À noter : certains coureurs, adeptes des régimes cétogène ou paléo, mettent l’accent sur les lipides et les protéines au détriment des glucides. Une démarche sur le long terme à ne pas tester à quelques jours de votre course !

Check-up complet

Pour être sûr de n’avoir rien oublié, faites un check-up la veille du jour J : dressez une liste de tout ce dont vous aurez besoin avant, pendant et après la course, puis étalez tout sur votre lit pour avoir une vue d’ensemble. Pensez d’abord à la tenue que vous porterez pour courir : short, tee-shirt, chaussettes, épingles pour le dossard, casquette, bandeau... Puis, rassemblez le reste : ravitaillement, bidon, veste pour l’échauffement et l’après-course, tee-shirt pour vous changer à l’arrivée... Préparer ses affaires la veille permet d’éviter les oublis et de réduire le stress de dernière minute, mais aussi de vous imaginer le jour J. Une excellente manière de dédramatiser.
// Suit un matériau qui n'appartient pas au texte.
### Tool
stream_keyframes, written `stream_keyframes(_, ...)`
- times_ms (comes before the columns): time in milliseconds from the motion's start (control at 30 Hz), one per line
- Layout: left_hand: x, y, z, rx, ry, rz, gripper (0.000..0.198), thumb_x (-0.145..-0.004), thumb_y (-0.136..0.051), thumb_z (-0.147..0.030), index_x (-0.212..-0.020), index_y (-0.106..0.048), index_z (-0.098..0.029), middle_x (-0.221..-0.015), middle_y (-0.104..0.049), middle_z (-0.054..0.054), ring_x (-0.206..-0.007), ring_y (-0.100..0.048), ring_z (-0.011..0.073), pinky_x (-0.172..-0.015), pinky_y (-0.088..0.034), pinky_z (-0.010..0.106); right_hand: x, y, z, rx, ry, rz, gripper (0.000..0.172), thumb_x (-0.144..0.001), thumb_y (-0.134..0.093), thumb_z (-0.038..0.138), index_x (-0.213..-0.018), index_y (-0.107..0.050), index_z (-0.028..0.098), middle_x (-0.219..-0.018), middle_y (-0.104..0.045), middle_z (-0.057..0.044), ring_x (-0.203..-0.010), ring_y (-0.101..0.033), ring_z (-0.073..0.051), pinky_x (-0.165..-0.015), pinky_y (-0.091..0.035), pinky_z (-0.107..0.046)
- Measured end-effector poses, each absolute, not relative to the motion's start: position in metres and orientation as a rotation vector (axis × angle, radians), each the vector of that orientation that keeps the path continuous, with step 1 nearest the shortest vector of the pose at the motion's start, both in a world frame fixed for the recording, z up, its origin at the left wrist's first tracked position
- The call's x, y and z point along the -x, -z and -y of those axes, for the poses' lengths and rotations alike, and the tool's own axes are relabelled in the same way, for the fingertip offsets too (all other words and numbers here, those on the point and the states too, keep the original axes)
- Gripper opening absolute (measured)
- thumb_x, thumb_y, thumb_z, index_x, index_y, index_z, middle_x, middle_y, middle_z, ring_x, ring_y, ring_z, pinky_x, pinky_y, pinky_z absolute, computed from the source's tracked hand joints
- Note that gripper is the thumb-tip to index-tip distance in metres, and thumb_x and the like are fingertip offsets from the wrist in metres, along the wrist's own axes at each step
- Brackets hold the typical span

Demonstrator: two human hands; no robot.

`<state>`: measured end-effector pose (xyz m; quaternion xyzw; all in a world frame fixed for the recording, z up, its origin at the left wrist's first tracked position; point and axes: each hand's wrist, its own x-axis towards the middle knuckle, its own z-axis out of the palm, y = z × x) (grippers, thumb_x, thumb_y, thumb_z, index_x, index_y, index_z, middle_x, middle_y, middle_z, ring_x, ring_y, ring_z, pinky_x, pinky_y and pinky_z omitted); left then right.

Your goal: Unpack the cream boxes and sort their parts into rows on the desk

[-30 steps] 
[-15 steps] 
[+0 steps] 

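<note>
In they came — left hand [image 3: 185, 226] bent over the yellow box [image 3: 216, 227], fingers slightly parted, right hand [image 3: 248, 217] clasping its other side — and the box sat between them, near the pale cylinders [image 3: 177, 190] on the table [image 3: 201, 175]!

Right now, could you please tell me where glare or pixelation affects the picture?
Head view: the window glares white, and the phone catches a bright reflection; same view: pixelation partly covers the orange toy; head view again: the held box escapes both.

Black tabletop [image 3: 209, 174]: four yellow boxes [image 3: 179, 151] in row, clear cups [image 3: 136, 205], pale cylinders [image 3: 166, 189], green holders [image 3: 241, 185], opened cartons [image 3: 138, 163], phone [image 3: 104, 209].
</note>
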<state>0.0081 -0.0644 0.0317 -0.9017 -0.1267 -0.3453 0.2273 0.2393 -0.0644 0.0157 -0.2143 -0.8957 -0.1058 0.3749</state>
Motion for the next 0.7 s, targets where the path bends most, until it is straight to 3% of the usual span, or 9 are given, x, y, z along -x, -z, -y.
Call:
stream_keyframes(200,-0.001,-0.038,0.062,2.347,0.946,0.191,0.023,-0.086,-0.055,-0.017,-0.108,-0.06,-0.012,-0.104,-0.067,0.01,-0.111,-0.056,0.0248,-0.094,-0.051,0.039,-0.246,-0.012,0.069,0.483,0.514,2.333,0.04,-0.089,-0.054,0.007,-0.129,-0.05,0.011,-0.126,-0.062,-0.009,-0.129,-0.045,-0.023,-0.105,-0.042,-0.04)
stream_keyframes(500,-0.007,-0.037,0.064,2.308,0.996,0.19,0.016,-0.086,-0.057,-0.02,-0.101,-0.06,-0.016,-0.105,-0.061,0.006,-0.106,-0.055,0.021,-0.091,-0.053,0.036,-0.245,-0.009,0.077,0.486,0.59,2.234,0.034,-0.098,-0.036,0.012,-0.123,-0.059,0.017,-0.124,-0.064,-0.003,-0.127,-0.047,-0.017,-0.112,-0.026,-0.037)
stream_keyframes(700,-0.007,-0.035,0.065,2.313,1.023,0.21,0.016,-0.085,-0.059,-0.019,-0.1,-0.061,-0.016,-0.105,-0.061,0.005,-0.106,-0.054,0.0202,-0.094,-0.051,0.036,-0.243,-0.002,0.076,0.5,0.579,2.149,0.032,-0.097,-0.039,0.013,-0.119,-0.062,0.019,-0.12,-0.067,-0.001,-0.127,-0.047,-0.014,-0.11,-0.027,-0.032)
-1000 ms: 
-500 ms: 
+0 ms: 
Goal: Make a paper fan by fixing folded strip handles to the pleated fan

Le mot du mois : fraîcheur

Ce n’est pas parce que vous ne vous sentez pas totalement prêt pour votre course qu’il faut mettre les bouchées doubles la dernière semaine. Au contraire ! Il faut prendre le départ de l’épreuve en étant le plus frais possible, autrement dit, en relâchant l’entraînement. Ne restez pas sans rien faire, mais ne programmez pas une séance intensive non plus.

Le conseil en plus

Aucun étirement passif (tension sur le muscle grâce au poids du corps) avant une activité physique ! Ils limitent la montée en température du muscle, augmentent le seuil de douleur et peuvent donc masquer une blessure, engendrer des micro-traumatismes, et ont un effet négatif sur la fonctionnalité musculaire.